• [Action item]
Please set down only the lines between the line containing "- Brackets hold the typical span" and the end of the records, inclusive, exactly as they stand.

Exercise data below:

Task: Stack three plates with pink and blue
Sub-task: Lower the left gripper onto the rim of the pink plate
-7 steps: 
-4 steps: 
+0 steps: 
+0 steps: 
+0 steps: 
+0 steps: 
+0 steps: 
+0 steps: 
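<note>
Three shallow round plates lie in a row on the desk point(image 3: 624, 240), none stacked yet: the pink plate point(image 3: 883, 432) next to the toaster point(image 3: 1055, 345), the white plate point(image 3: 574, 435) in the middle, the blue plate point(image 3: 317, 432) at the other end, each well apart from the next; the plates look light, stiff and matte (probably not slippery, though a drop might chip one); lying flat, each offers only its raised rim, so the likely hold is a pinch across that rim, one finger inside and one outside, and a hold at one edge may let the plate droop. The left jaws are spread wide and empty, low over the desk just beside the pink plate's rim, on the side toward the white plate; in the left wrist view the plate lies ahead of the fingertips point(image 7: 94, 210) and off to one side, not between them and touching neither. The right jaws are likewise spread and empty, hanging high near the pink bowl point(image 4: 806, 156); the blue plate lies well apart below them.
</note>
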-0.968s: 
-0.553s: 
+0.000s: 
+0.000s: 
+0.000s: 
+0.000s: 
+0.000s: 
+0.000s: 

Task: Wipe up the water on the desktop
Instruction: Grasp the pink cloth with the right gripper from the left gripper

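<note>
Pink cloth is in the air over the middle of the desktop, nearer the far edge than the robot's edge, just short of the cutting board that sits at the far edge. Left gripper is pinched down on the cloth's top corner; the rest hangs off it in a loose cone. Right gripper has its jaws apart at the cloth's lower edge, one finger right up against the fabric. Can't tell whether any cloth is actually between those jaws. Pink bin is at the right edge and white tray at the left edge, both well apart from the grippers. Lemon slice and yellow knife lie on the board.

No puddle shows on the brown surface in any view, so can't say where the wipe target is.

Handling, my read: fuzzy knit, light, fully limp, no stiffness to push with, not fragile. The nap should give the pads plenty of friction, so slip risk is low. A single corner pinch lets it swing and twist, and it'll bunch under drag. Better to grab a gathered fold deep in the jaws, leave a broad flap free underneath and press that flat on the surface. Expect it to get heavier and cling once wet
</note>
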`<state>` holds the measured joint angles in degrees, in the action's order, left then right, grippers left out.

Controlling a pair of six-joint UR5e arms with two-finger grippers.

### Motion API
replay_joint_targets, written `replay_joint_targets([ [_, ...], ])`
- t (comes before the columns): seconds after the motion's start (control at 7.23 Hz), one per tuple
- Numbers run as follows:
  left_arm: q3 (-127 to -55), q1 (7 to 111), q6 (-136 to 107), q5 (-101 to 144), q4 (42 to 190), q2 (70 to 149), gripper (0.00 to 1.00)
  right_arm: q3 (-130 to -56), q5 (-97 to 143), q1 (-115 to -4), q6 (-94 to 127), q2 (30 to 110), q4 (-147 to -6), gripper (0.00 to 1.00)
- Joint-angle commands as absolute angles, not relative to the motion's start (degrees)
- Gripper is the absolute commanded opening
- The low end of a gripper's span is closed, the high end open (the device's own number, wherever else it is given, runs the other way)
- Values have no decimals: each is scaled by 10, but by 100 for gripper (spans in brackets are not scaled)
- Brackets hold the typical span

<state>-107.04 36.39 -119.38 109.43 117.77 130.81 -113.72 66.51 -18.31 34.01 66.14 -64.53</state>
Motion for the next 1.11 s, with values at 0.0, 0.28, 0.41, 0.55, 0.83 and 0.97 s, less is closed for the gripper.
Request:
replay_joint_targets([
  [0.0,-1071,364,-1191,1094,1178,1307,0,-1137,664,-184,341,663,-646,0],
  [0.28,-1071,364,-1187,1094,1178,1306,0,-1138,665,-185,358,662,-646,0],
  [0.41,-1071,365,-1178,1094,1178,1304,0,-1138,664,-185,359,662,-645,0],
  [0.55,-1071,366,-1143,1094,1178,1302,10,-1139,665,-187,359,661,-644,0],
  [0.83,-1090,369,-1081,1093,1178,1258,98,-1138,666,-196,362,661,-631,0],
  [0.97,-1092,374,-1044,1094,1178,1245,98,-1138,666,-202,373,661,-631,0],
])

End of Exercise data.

• [Solution for this exercise]
- Brackets hold the typical span

<state>-107.04 36.39 -119.38 109.43 117.77 130.81 -113.72 66.51 -18.31 34.01 66.14 -64.53</state>
Motion for the next 1.11 s, with values at 0.0, 0.28, 0.41, 0.55, 0.83 and 0.97 s, less is closed for the gripper.
Request:
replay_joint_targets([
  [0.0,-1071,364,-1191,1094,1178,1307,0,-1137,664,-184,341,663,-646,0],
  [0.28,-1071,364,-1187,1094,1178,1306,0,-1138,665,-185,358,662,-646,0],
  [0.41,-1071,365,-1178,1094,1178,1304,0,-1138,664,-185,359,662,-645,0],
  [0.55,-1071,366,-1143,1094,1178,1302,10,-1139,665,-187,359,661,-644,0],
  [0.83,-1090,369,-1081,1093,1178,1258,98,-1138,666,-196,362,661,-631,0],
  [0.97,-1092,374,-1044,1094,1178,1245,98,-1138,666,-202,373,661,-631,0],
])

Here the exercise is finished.